1027 / 2024-09-20 08:25:33
Summertime heat waves in the lower Chesapeake Bay and their effects on blooms of the harmful algae Margalefidinium polykrikoides
Heat waves,,Margalefidinium polykrikoides
Session 13 - Coastal Environmental Ecology under anthropogenic activities and natural changes
Abstract Accepted
Margaret Mulholland / Old Dominion University
Sophie Clayton / National Oceanography Centre
Michael Echevarria / Old Dominion University
Eduardo Perez Vega / Old Dominion University
Peter Bernhardt / Old Dominion University
Yifan Zhu / University of Connecticut
Alfonso Macias Tapia / NOAA
Michelle Tomlinson / NOAA
Eileen Hofmann / Old Dominion University
Estuarine heat waves are projected to exert profound impacts on marine communities.  Many of these impacts are thought to be negative.  In 2019, 2020, and 2021, estuarine heat waves in the lower Chesapeake Bay impacted the initiation, magnitude and duration of summertime blooms of Margalefidinium polykrikoides, a species of harmful algae that blooms there.

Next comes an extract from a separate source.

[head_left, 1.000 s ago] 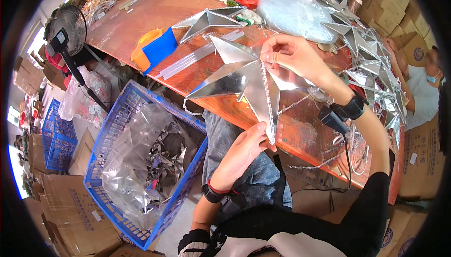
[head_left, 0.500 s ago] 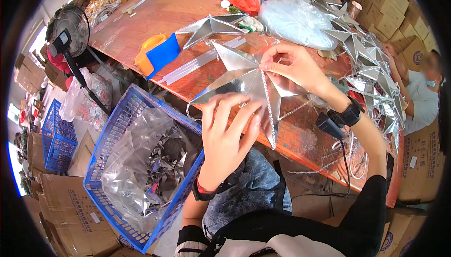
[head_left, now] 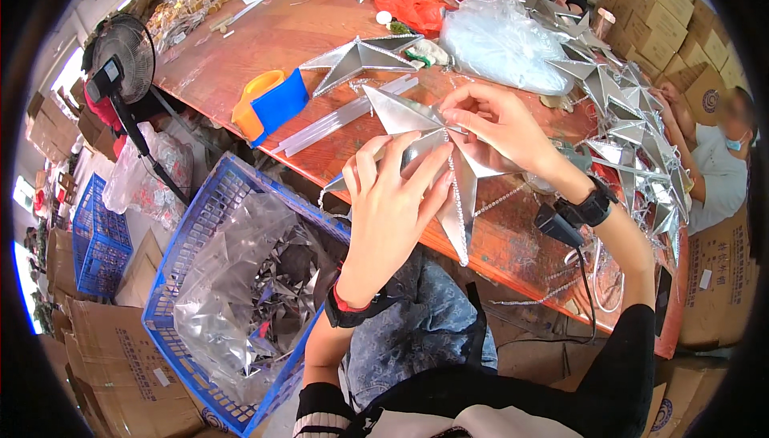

We observed that the timing of heat waves with respect to the biological processes involved in bloom initiation could both positively and negatively affect the magnitude and duration of blooms in the lower Chesapeake Bay.  For example, in 2019, an estuarine heat wave occurred in June during the period when M. polykrikoides blooms routinely initiate in shallow sub-tributaries of the lower Chesapeake Bay.  This resulted in a failure of the bloom to initiate. In contrast, in 2020 and 2021, heat waves occurred in July, after blooms of M. polykrikoides had initiated and been transported to the lower James River and Chesapeake Bay. During these years, M. polykrikoides populations continued to thrive outside of the super-heated shallow estuaries where blooms had initiated.  This suggests that excystment and bloom development processes are temperature sensitive and that summertime warming of shallow waters where blooms of this organism initiate could actually reduce bloom formation or create conditions conducive for the emergence of new phytoplankton populations.